* **SOURCE DATA**
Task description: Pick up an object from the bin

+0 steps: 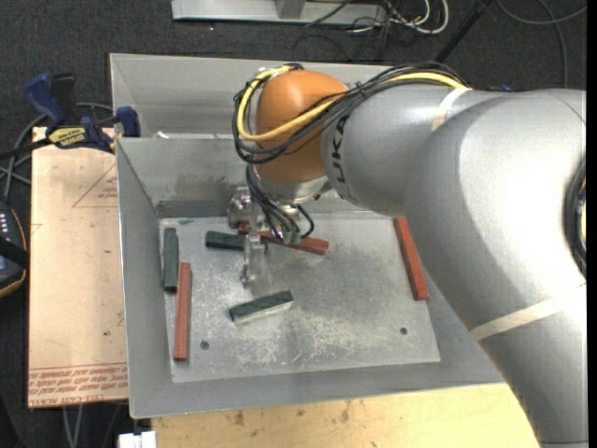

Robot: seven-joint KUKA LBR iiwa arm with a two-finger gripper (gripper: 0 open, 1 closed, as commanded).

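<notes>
From my station I see the arm (466,185) reaching into the bin (140,250) from the right, its orange wrist cover (289,124) hanging over the back half of the floor. The gripper (250,273) points down near the middle of the bin floor, its tip low over bare metal. I cannot tell whether it is released or clenched, and I see nothing held in it.

Three things lie closest to it. A short dark green block (224,242) lies just beside it towards the left wall. A reddish-brown stick (306,245) lies just beside it towards the right wall. A grey-green block (261,306) lies tilted near it, towards the front edge.

Further off, a dark green bar (170,258) lies along the left wall, with a long red bar (182,311) just beside it, running towards the front left corner. Another red bar (410,259) lies along the right wall, well apart from the gripper.
</notes>
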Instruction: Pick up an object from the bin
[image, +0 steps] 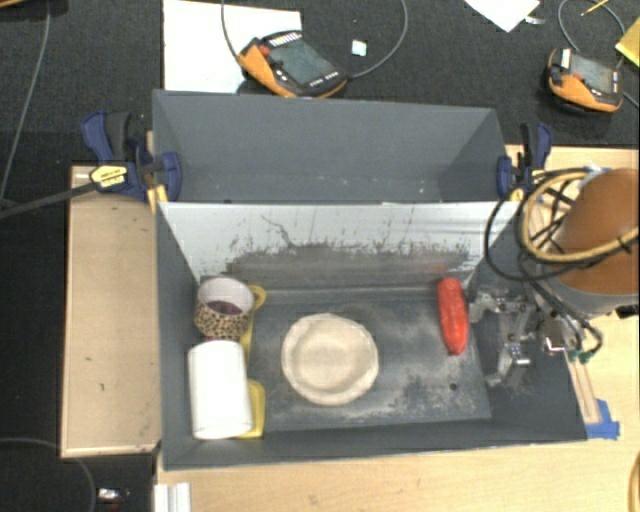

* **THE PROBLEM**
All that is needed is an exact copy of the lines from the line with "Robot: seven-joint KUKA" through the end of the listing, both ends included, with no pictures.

* **RESULT BELOW**
Robot: seven-joint KUKA LBR iiwa arm with a two-finger gripper (gripper: 0 open, 1 closed, as commanded).

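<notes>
From my station I see the arm (466,185) reaching into the bin (140,250) from the right, its orange wrist cover (289,124) hanging over the back half of the floor. The gripper (250,273) points down near the middle of the bin floor, its tip low over bare metal. I cannot tell whether it is released or clenched, and I see nothing held in it.

Three things lie closest to it. A short dark green block (224,242) lies just beside it towards the left wall. A reddish-brown stick (306,245) lies just beside it towards the right wall. A grey-green block (261,306) lies tilted near it, towards the front edge.

Further off, a dark green bar (170,258) lies along the left wall, with a long red bar (182,311) just beside it, running towards the front left corner. Another red bar (410,259) lies along the right wall, well apart from the gripper.
</notes>
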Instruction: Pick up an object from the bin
[image, +0 steps] 

The output contains nothing further.